• Exercise aim
Below are some records; copy them word for word and drop the pictures.

[Collected data entries]
.....
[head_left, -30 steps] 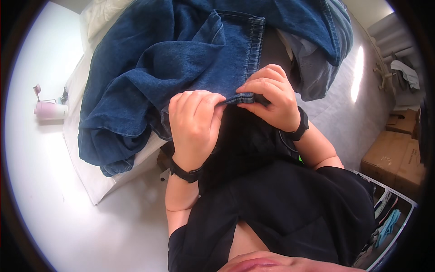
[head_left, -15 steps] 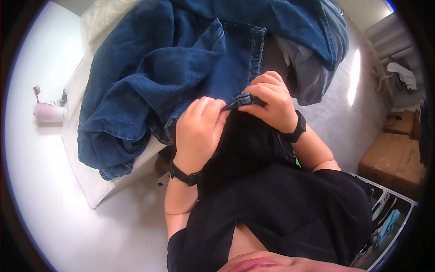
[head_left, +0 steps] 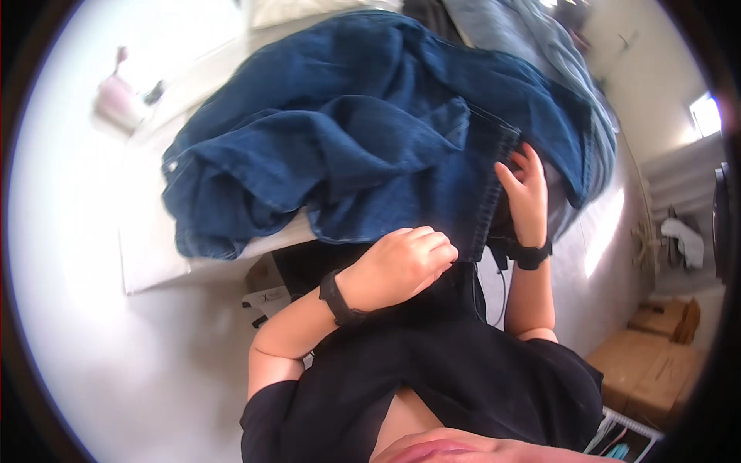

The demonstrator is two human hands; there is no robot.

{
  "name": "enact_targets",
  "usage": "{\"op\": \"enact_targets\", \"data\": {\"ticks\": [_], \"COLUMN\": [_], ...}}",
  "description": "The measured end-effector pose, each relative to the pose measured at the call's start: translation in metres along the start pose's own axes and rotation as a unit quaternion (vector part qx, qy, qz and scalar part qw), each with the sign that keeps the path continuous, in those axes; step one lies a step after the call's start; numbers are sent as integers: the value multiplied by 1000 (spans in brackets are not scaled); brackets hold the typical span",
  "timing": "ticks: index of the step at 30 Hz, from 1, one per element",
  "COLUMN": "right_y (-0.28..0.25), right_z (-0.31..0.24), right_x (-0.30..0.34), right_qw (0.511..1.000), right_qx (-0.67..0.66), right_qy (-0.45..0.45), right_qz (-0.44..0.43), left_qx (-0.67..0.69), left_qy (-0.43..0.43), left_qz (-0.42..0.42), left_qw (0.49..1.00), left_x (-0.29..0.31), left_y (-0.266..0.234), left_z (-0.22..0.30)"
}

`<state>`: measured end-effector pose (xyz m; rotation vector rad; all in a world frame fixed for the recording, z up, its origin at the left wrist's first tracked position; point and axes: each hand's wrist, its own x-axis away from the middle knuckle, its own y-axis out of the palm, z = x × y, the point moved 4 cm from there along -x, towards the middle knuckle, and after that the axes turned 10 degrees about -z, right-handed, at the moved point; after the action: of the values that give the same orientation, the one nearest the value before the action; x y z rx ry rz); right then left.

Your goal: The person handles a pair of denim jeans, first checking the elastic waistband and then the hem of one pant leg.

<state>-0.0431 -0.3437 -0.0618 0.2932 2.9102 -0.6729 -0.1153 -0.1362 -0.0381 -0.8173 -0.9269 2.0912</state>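
Note:
A pair of dark blue jeans (head_left: 370, 147) lies crumpled over the table, with a stitched leg hem running down its right side. My left hand (head_left: 405, 266) is closed at the lower edge of that leg, its fingers curled over the denim near the hem's bottom corner. By the upper end of the hem, my right hand (head_left: 527, 197) has its fingers apart, the tips beside or touching the edge. Behind and to the right, a paler blue denim piece (head_left: 494, 27) lies partly covered. Each wrist wears a black band.
The white table (head_left: 147, 258) shows along the left. A pink cup-like holder (head_left: 120, 104) is at far left. On the right are cardboard boxes (head_left: 641, 370) on the floor and a white cloth (head_left: 685, 241). A cable (head_left: 503, 297) hangs below the hem.
My right hand has let go of the lower hem corner, moved to its upper end and spread its fingers. The hem, folded between my hands before, now lies straighter. The view has shifted.

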Motion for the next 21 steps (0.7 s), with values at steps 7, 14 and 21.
{"op": "enact_targets", "data": {"ticks": [7,14,21], "right_y": [-5,2,5], "right_z": [14,-8,-9], "right_x": [-14,-10,-16], "right_qw": [984,979,977], "right_qx": [-91,-117,-111], "right_qy": [21,-24,-44], "right_qz": [-155,-167,-178], "left_qx": [-234,-258,-77], "left_qy": [-162,-470,-451], "left_qz": [279,256,267], "left_qw": [917,804,848], "left_x": [89,220,220], "left_y": [-131,-169,-159], "left_z": [-12,-79,-116]}}
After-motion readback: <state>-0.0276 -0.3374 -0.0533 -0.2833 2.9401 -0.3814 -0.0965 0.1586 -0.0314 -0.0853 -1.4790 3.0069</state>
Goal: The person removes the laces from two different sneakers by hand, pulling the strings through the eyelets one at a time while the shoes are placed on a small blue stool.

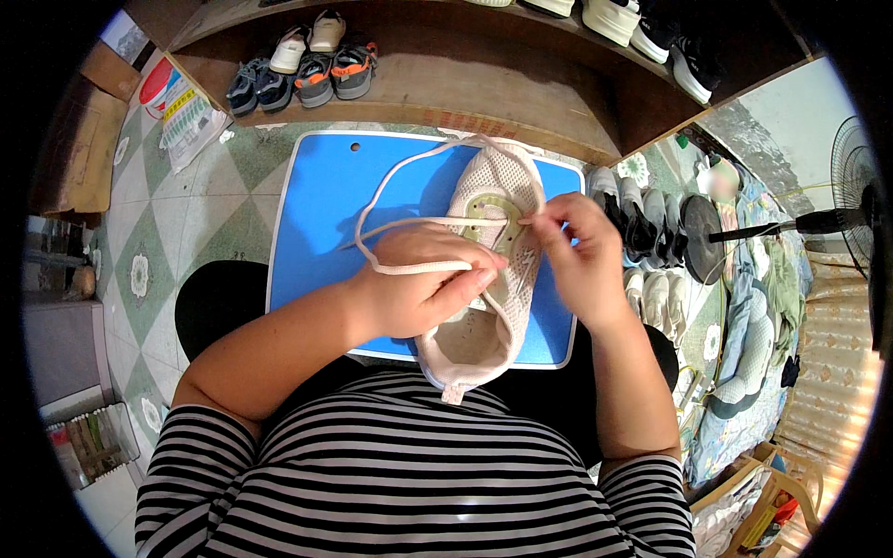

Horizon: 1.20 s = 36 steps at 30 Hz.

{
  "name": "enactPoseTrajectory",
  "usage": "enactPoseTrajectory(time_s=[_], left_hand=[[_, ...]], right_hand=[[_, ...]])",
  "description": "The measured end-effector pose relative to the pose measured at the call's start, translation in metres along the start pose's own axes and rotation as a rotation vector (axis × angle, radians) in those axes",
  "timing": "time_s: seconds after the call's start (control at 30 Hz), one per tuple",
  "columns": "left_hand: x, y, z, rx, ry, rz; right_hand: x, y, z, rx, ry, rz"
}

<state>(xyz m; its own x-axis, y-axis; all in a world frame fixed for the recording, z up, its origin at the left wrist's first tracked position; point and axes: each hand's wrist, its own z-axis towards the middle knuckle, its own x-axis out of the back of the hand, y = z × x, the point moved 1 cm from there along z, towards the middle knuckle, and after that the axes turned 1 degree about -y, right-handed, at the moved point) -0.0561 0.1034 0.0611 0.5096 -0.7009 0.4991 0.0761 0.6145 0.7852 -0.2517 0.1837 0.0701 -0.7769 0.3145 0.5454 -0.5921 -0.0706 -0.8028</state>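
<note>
A pale pink mesh sneaker (498, 191) lies toe-away on a blue board (326, 200) resting on my lap. My left hand (419, 288) covers the shoe's near side and pinches a stretch of the pale shoelace (386, 191) between thumb and fingers. The lace loops out to the left over the board and back across the shoe's top. My right hand (581, 251) pinches the lace at the eyelets on the shoe's right side. The shoe's heel opening (465, 339) shows below my left hand.
A wooden shelf (484, 79) ahead holds several sneakers (302, 74). More shoes (642, 223) line the floor at right, beside a standing fan (860, 200) and bedding. Cardboard and a bag (191, 121) sit at the left on the tiled floor.
</note>
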Motion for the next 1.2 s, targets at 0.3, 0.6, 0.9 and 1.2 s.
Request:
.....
• Expected output
[head_left, -30 steps] 
[head_left, -15 steps] 
[head_left, +0 steps] 

The demonstrator is two human hands; there is no robot.

{
  "name": "enact_targets",
  "usage": "{\"op\": \"enact_targets\", \"data\": {\"ticks\": [_], \"COLUMN\": [_], ...}}",
  "description": "The measured end-effector pose, each relative to the pose measured at the call's start: translation in metres along the start pose's own axes and rotation as a unit quaternion (vector part qx, qy, qz and scalar part qw), each with the sign that keeps the path continuous, in those axes; step one lies a step after the call's start; numbers are sent as integers: the value multiplied by 1000 (spans in brackets are not scaled); brackets hold the typical span",
  "timing": "ticks: index of the step at 30 Hz, from 1, one per element",
  "COLUMN": "right_y (-0.28..0.25), right_z (-0.31..0.24), right_x (-0.30..0.34), right_qw (0.511..1.000), right_qx (-0.67..0.66), right_qy (-0.45..0.45), right_qz (-0.44..0.43), left_qx (-0.67..0.69), left_qy (-0.43..0.43), left_qz (-0.42..0.42), left_qw (0.49..1.00), left_x (-0.29..0.31), left_y (-0.266..0.234), left_z (-0.22..0.30)"
}

`<state>`: measured end-effector pose (xyz m; rotation vector rad; all in a world frame fixed for the recording, z up, its origin at the left wrist's first tracked position; point and axes: each hand's wrist, its own x-axis away from the middle knuckle, its own y-axis out of the palm, z = x × y, the point moved 4 cm from there along -x, towards the middle knuckle, and after that the axes turned 10 degrees about -z, right-handed, at the moved point; after the action: of the values that give the same orientation, the one nearest the value before the action; x y z rx ry rz); right then left.

Your goal: The person handles a pair of denim jeans, first checking the elastic waistband and then the hem of one pant leg.

<state>-0.0431 -0.3437 -0.0618 0.2932 2.9102 -0.6729 -0.1153 -0.1362 -0.0381 -0.8173 -0.9269 2.0912</state>
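Note:
A pair of dark blue jeans (head_left: 370, 147) lies crumpled over the table, with a stitched leg hem running down its right side. My left hand (head_left: 405, 266) is closed at the lower edge of that leg, its fingers curled over the denim near the hem's bottom corner. By the upper end of the hem, my right hand (head_left: 527, 197) has its fingers apart, the tips beside or touching the edge. Behind and to the right, a paler blue denim piece (head_left: 494, 27) lies partly covered. Each wrist wears a black band.
The white table (head_left: 147, 258) shows along the left. A pink cup-like holder (head_left: 120, 104) is at far left. On the right are cardboard boxes (head_left: 641, 370) on the floor and a white cloth (head_left: 685, 241). A cable (head_left: 503, 297) hangs below the hem.
My right hand has let go of the lower hem corner, moved to its upper end and spread its fingers. The hem, folded between my hands before, now lies straighter. The view has shifted.
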
Motion for the next 21 steps (0.7 s), with values at steps 7, 14 and 21.
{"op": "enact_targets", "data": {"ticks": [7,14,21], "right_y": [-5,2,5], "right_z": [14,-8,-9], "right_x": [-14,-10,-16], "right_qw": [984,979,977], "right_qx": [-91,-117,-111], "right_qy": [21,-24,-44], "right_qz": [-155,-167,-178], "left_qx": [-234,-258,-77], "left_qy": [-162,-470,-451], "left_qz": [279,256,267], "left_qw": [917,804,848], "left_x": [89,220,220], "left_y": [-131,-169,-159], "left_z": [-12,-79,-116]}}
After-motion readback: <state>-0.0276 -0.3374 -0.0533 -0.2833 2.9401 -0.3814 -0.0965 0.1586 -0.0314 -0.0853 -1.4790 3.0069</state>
Goal: The person removes the laces from two different sneakers by hand, pulling the strings through the eyelets one at a time while the shoes are placed on a small blue stool.


Horizon: 1.20 s = 36 steps at 30 Hz.

{
  "name": "enactPoseTrajectory",
  "usage": "enactPoseTrajectory(time_s=[_], left_hand=[[_, ...]], right_hand=[[_, ...]])",
  "description": "The measured end-effector pose relative to the pose measured at the call's start, translation in metres along the start pose's own axes and rotation as a rotation vector (axis × angle, radians) in those axes",
  "timing": "time_s: seconds after the call's start (control at 30 Hz), one per tuple",
  "columns": "left_hand: x, y, z, rx, ry, rz; right_hand: x, y, z, rx, ry, rz"
}

<state>(xyz m; its own x-axis, y-axis; all in a world frame fixed for the recording, z up, its origin at the left wrist's first tracked position; point and axes: each hand's wrist, its own z-axis towards the middle knuckle, its own x-axis out of the back of the hand, y = z × x, the point moved 1 cm from there along z, towards the middle knuckle, and after that the axes turned 1 degree about -y, right-handed, at the moved point) -0.0561 0.1034 0.0611 0.5096 -0.7009 0.4991 0.0761 0.6145 0.7852 -0.2517 0.1837 0.0701 -0.7769 0.3145 0.5454 -0.5921 -0.0706 -0.8028</state>
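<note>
A pale pink mesh sneaker (498, 191) lies toe-away on a blue board (326, 200) resting on my lap. My left hand (419, 288) covers the shoe's near side and pinches a stretch of the pale shoelace (386, 191) between thumb and fingers. The lace loops out to the left over the board and back across the shoe's top. My right hand (581, 251) pinches the lace at the eyelets on the shoe's right side. The shoe's heel opening (465, 339) shows below my left hand.
A wooden shelf (484, 79) ahead holds several sneakers (302, 74). More shoes (642, 223) line the floor at right, beside a standing fan (860, 200) and bedding. Cardboard and a bag (191, 121) sit at the left on the tiled floor.
</note>
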Motion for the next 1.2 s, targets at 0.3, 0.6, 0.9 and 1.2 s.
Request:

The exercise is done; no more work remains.